* What you should do:
A word-for-word copy of every entry below is required; the images do not belong in it.
------------
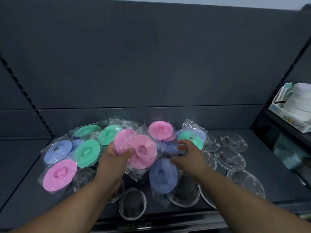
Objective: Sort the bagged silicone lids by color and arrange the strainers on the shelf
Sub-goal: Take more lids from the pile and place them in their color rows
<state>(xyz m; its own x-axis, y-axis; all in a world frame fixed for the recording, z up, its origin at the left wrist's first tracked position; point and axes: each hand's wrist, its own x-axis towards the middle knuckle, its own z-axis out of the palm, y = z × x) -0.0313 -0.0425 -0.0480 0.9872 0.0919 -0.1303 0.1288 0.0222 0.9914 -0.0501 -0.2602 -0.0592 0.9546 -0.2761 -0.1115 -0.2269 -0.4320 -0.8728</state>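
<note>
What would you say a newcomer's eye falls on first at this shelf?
The bright heap of bagged lids, pink, green and blue, spread over the left and middle of the dark shelf. At its centre the left hand grips pink lids, while the right hand reaches, fingers open, just beside them. Clear strainers lie along the front and right.
</note>
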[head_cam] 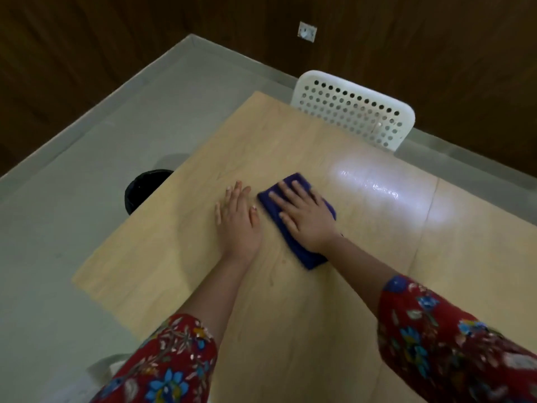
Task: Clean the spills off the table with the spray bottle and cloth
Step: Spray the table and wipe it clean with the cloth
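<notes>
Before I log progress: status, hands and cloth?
Left hand flat on table. Right hand pressing blue cloth. Spray bottle unseen. Wet-looking sheen beyond cloth.

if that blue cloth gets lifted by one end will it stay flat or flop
Probably flop: the blue cloth lies folded and flat on the table under the straight fingers of the right hand. Pushed, it likely slides easily, since the tabletop looks smooth, with a wet sheen nearby. It looks thin, so probably light.
</notes>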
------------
* Problem solution:
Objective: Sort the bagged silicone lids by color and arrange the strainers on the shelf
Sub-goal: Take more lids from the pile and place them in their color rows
<state>(xyz m; its own x-axis, y-axis; all in a world frame fixed for the recording, z up, its origin at the left wrist's first tracked position; point and axes: each hand's wrist, its own x-axis towards the middle knuckle, its own z-axis out of the palm, y = z × x) -0.0313 -0.0425 -0.0480 0.9872 0.0919 -0.1303 0.1288 0.0222 0.9914 -0.0501 -0.2602 -0.0592 0.9546 -0.2761 -0.1115 -0.2269 -0.4320 -0.8728</state>
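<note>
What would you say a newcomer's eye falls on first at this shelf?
The bright heap of bagged lids, pink, green and blue, spread over the left and middle of the dark shelf. At its centre the left hand grips pink lids, while the right hand reaches, fingers open, just beside them. Clear strainers lie along the front and right.
</note>
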[head_cam] 
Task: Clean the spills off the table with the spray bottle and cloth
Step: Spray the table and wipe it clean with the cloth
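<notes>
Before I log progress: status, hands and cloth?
Left hand flat on table. Right hand pressing blue cloth. Spray bottle unseen. Wet-looking sheen beyond cloth.

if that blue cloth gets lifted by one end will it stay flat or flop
Probably flop: the blue cloth lies folded and flat on the table under the straight fingers of the right hand. Pushed, it likely slides easily, since the tabletop looks smooth, with a wet sheen nearby. It looks thin, so probably light.
</notes>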

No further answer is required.